What had just happened was by far the most confusing incident (attack? Accident?) that we had gone through, and we were trying to keep the rationality just over the border without sinking into insanity.
"But...I thought that was their, you know, thing," Ray said, placing two fingers over his neck to represent fangs. "Biting on the neck."
"Of course it's their thing, Ray, they're fucking lunatics," Mikey shot, placing his phone up to his ear for the fourteenth time since three miles down the road. He was trying to get hold of Alicia, and after leaving seven different voicemails, each getting progressively more panicked and earnest, he had fallen into a rather emotional imbalance.
We were trying our best to ignore his outbursts, despite how disturbing it was for us. Mikey was our rock, and he was crumbling.
"What we need to decide, right here and now, is whether this is for real," I said quietly, looking down and refusing to meet anyone's eyes.

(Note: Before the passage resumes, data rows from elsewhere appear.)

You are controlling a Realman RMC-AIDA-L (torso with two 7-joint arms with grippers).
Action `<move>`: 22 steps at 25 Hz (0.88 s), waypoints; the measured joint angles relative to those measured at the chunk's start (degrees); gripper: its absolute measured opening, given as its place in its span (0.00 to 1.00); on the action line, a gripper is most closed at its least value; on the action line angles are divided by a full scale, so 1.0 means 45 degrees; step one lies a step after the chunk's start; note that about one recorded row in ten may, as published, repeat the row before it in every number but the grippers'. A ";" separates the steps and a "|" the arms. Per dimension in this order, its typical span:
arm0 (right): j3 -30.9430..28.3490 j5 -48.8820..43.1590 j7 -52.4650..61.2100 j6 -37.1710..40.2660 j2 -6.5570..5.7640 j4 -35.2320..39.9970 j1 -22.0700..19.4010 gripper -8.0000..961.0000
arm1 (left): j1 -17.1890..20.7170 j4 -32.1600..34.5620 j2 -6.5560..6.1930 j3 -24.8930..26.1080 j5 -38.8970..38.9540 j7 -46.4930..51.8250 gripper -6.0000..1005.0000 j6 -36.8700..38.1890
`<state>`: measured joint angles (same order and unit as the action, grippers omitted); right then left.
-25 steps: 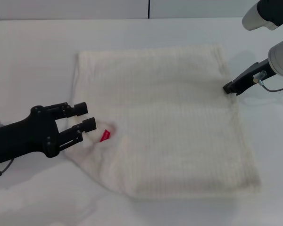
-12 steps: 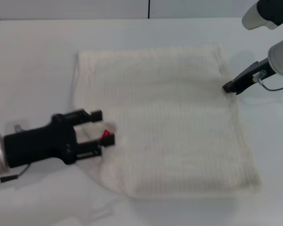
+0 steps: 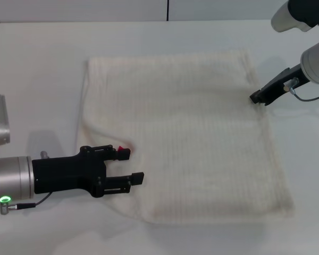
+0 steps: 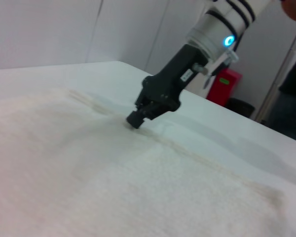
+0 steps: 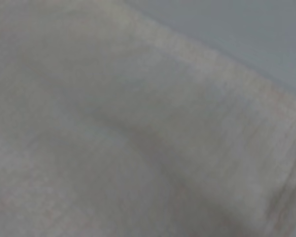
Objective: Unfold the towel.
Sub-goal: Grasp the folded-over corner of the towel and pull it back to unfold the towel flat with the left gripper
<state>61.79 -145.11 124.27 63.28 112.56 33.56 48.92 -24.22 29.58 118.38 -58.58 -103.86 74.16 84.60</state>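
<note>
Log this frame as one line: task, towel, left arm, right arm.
unfold towel | towel flat on table | left gripper open at its near-left corner | right gripper at its right edge

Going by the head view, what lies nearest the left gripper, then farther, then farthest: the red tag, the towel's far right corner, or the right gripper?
1. Red tag: right beside the left gripper, on the towel's near left part.
2. Right gripper: across the towel, at its right edge.
3. Far right corner: at the back; close to the right gripper, so nearly tied.
</note>
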 joint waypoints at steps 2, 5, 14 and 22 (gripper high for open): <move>0.0000 0.0000 0.0000 0.0000 0.0004 0.0002 0.0006 0.01 | -0.0001 -0.0006 0.0005 0.0024 0.0030 0.0003 0.71 -0.0128; 0.0000 0.0000 0.0000 0.0000 0.0014 -0.0002 0.0007 0.01 | 0.0008 -0.0008 -0.0010 0.0089 0.0251 0.0006 0.69 -0.0190; 0.0000 0.0000 0.0002 0.0000 0.0031 -0.0015 -0.0003 0.01 | 0.0156 0.0104 -0.0094 0.0198 0.0424 0.0017 0.65 -0.0160; 0.0000 0.0001 0.0002 0.0000 0.0026 -0.0001 -0.0013 0.01 | 0.0323 0.0048 -0.0113 0.0200 0.0319 0.0024 0.62 -0.0200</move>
<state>61.79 -145.11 124.28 63.28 112.67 33.56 48.86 -22.76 29.79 117.87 -57.69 -102.43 74.27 83.70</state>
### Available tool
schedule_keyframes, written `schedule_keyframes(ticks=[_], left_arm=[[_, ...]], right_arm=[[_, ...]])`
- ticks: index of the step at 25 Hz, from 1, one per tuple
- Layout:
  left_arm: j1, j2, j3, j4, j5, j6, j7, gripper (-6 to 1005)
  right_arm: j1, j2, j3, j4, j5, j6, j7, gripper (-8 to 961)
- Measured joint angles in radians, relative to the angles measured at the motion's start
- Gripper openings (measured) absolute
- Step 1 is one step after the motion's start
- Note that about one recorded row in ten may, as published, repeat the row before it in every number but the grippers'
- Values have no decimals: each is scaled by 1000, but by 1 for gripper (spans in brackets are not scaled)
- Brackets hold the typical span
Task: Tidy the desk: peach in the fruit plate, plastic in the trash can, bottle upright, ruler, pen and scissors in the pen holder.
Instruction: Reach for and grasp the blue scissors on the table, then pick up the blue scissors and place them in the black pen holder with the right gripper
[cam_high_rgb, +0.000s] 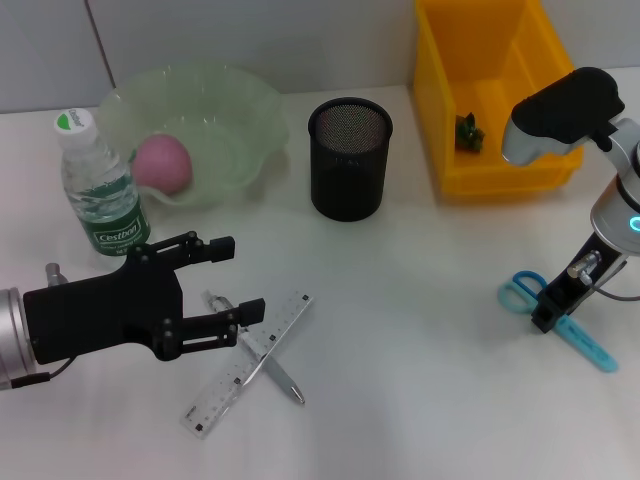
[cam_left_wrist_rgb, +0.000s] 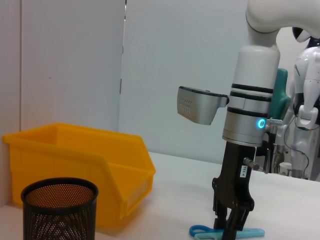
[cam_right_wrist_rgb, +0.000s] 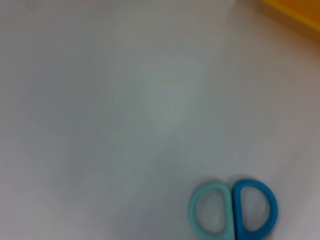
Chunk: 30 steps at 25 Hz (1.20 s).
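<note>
Down on the desk (cam_high_rgb: 420, 400), the scissors (cam_high_rgb: 565, 320) are straddled by the right gripper (cam_high_rgb: 545, 318), grip uncertain; the left gripper (cam_high_rgb: 238, 280) is held open over the ruler (cam_high_rgb: 215, 395) and pen (cam_high_rgb: 283, 380)

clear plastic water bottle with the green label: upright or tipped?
Upright. The clear plastic water bottle stands on its base with the white cap on top, beside the pale green fruit plate, just behind the left gripper.

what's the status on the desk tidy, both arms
Left end effector open, over pen and ruler. Right end effector down on scissors, grip unclear. Pen holder nothing blocking.
</note>
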Motion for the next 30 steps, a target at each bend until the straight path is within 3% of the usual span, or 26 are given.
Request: schedule_keyframes(ticks=[15,24,30], left_arm=[[2,0,-3,0,-10,0,1,810],[1,1,-6,0,-11,0,-1,809],[1,2,-7,0,-12,0,0,809]], right_arm=[[0,0,9,-54,19,-19,-13,243],[-2,-5,76,-343,201,-185,-65,242],[-29,-2,165,-470,344,-150,-152,242]])
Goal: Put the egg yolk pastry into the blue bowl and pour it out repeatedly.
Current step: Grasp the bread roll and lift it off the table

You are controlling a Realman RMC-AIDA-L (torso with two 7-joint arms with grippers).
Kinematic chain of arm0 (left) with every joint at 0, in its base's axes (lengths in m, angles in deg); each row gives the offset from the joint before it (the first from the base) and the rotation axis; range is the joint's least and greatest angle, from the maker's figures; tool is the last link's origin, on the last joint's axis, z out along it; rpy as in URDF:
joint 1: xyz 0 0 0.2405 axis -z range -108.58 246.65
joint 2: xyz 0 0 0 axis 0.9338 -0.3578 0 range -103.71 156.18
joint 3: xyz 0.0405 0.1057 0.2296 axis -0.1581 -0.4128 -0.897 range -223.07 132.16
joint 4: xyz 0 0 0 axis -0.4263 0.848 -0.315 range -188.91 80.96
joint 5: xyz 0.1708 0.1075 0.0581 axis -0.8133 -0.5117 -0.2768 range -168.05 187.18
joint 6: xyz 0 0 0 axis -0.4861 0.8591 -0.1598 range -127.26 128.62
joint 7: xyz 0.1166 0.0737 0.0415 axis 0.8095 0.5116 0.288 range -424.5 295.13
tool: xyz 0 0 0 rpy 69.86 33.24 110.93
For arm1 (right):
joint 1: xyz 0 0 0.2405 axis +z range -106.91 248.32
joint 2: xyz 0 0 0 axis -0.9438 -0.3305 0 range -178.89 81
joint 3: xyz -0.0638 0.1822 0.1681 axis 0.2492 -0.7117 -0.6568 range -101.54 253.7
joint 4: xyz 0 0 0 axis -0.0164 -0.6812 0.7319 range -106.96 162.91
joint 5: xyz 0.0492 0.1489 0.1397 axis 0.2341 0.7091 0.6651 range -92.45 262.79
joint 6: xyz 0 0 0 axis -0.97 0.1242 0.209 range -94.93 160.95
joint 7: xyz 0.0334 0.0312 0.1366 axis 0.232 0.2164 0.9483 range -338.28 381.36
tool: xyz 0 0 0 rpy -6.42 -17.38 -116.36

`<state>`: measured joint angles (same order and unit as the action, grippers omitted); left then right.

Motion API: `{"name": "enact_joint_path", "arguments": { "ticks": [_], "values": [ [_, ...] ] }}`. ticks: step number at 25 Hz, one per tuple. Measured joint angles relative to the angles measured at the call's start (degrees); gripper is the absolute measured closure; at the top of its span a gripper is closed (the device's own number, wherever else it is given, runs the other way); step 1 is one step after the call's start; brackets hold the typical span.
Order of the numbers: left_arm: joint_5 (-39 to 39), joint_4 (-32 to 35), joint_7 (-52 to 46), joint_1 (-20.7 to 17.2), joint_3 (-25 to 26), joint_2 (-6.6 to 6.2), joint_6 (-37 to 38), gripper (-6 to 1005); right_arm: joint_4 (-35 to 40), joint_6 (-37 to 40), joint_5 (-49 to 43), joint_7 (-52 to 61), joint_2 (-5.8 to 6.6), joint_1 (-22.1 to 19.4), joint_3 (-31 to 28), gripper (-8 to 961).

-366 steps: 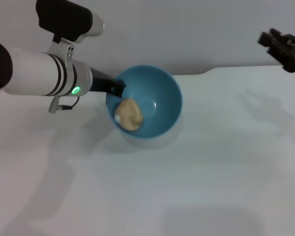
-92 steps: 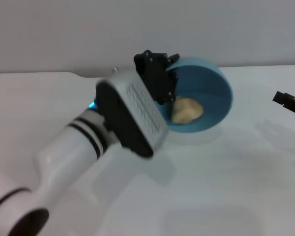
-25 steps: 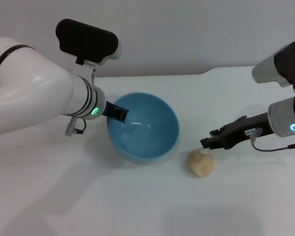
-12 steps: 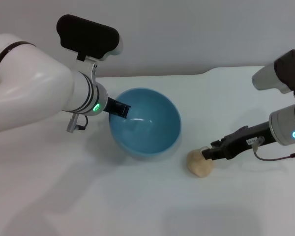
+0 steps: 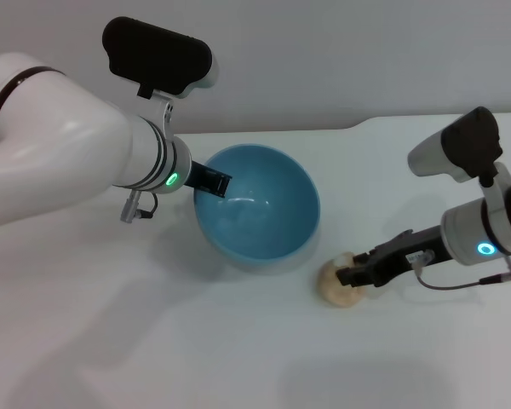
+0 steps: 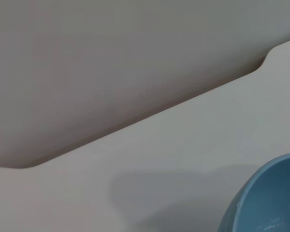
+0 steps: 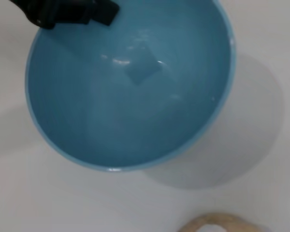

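I see my right gripper now closed on the egg yolk pastry, while my left gripper stays clamped on the blue bowl rim beside it

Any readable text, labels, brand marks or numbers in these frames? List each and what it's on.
None readable.
Small white tag on the right claw, which sits at the tan lumpy egg yolk pastry: too small and blurred to read.
Glossy sky-blue round bowl, held at its rim by the left claw: no print.
Green and blue lights on the wrists: indicators, not text.
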<state>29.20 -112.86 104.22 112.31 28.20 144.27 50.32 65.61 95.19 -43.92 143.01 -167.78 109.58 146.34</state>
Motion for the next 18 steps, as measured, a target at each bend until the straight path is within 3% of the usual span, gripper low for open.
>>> {"name": "enact_joint_path", "arguments": {
  "ticks": [12,18],
  "values": [
    [0.0,0.1,0.0,0.1,0.0,-0.09,-0.3,984,-1.1,-3.1,2.4,-0.1,0.03,0.2,2.7,650],
    [-0.6,0.3,0.0,0.1,0.0,-0.18,-0.3,984,-0.8,-2.9,2.5,-0.1,0.09,-0.3,2.4,701]
  ]
}}
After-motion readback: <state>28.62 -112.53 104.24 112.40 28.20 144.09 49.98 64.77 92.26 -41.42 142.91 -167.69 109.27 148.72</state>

Gerard shifted next to me, balancing his weight on his elbows on the seat in front of us. "Okay, let's look at this from what we know: first thing, they're out in daylight. If that doesn't prove something, I don't know what else you'd--"
"God, are you people even listening to yourselves?" Mikey broke out again, snapping his phone shut with such a force that the loud noise echoed through the silence in the van. "You're crazy. Fucking vampires, give me a fucking break."
Gerard reached towards his brother with soft words, "Mikey, look. It's alright. She's fine, okay? She's probably just--"
But Mikey eluded his grasp--
"Get away from me! This is all your fucking fault, Gerard!" Mikey spat, glaring at his brother with such ferocity that I flinched away. "All your shit with 'oh, I'd rather be a vampire then dead,' and your fucking songs and make up and theatrics."
Gerard stared. I looked away. Mikey let out a growl of frustration and eyed his brother menacingly.
"Don't you see what you've put into their heads? People are dying, Gerard, and you're encouraging it!"
The air hung thick with deadly tension after Mikey had shut his mouth, and the few seconds of silence lay active, reading for a strike back, but Gerard had sense enough to not argue. I couldn't tell if he was hurt or angered or affected at all by his brother's words, but he showed no emotion except care as he reached out to touch Mikey's shoulder.
"Mikes, listen. It's okay, alright? We'll call the authorities, and we'll figure something out--"
But when Gerard's hand placed itself on Mikey's bony, jacket clad arm, Mikey shrunk away and glowered at his brother with fiery eyes.
"Don't touch me, you fucking fag!"
And the silence followed like an eruption of smoke, clouding everyone's visions of each other and themselves. A film covered our perception of our relationships the moment Mikey turned away from his brother and shot such venom from the same mouth that praised Gerard everyday and spoke the silent words of his appreciation and pride in his brother. I had never seen two people love each other more than Mikey and Gerard, and though the bond would always be there between them, the connection had suddenly been broken. Sliced. Set aflame. And at the moment, Mikey -- with his back to Gerard and his face to the window as he clutched his phone with shaking hands -- didn't seem keen on reconnecting it.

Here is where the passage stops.